When political science alumnus Michael Lamb ’04 was a student at Rhodes College, he received the highly coveted Rhodes Scholarship. First awarded in 1902, the Rhodes Scholarship (England) is one of the most competitive scholarships in the world, enabling outstanding young people from around the world to study at the University of Oxford.

In early 2004, shortly after learning about his selection for the Rhodes Scholarship, Lamb approached the Rhodes College President’s office with the idea for a book to showcase how Rhodes students were integrating academic learning with serving and befriending others in Memphis and other parts of the world.

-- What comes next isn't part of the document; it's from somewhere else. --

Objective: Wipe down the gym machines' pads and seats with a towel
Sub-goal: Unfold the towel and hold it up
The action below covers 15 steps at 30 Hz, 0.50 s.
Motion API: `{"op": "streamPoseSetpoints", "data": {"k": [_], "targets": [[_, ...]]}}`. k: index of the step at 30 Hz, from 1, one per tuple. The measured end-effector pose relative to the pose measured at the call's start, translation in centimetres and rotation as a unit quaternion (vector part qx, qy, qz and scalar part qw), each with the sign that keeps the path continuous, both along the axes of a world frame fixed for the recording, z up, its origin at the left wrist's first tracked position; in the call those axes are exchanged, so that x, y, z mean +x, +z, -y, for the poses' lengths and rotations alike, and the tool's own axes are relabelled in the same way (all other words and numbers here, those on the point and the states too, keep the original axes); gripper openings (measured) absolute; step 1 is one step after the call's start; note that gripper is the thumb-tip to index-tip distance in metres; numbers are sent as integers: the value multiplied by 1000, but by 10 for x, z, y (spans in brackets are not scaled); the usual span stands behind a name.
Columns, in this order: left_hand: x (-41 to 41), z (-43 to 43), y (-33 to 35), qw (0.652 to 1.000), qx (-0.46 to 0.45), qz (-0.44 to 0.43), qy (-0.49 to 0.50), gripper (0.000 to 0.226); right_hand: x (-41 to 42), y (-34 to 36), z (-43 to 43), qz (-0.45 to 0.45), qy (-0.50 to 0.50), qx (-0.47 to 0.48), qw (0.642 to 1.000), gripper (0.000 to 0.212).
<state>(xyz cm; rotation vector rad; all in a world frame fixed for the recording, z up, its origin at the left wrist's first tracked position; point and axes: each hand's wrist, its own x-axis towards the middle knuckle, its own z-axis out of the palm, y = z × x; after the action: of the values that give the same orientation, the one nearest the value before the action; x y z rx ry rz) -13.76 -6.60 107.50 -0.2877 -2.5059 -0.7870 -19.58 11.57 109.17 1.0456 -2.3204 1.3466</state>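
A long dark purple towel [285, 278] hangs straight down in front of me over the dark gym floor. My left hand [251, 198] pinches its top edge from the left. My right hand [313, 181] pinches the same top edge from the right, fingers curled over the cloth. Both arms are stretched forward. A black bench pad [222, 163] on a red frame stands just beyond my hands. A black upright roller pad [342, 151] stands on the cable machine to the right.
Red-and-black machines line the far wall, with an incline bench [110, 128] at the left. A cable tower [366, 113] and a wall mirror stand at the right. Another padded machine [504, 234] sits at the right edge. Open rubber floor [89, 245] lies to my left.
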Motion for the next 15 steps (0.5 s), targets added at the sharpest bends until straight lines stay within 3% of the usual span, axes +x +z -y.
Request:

A 120-page book titled Transformations: Stories of Service was the result of Lamb’s vision and editing and was published by the college in 2005. Now a tenured professor at Wake Forest University, Lamb has a new book out titled Cultivating Virtue in the University with co-editors Jonathan Brant and Edward Brooks of the Oxford Character Project at the University of Oxford.

According to the publisher’s description of the book: “While there has been a robust movement to educate character among children and adolescents, much less attention has been given to the ethical formation of college and university students. What is the role of colleges and universities in educating the character of students? Should universities even attempt to cultivate virtue? If so, how can they do so effectively in a pluralistic context? Cultivating Virtue in the University seeks to answer these questions by gathering diverse perspectives on character education within twenty-first century universities.”

Lamb holds a Ph.D. in politics from Princeton University, a bachelor’s degree in philosophy and theology from the University of Oxford, and a bachelor’s degree in political science from Rhodes.

“My own character was formed significantly during my time at Rhodes, both in the classroom and in the community,” says Lamb. “I am grateful to Rhodes for offering a robust liberal arts education that emphasizes community engagement and teaches students how to live and lead.”

While an undergraduate, Lamb was president of both the Honor Council and the local chapter of Habitat for Humanity. In addition, he was a regular volunteer at Rhodes’ soup kitchen, tutored elementary school children, worked at a nonprofit legal center, and constructed houses and playgrounds in Mexico. At graduation, he also received the college’s two highest student honors, the Phi Beta Kappa Prize and the Algernon Sydney Sullivan Award, which recognizes service to others.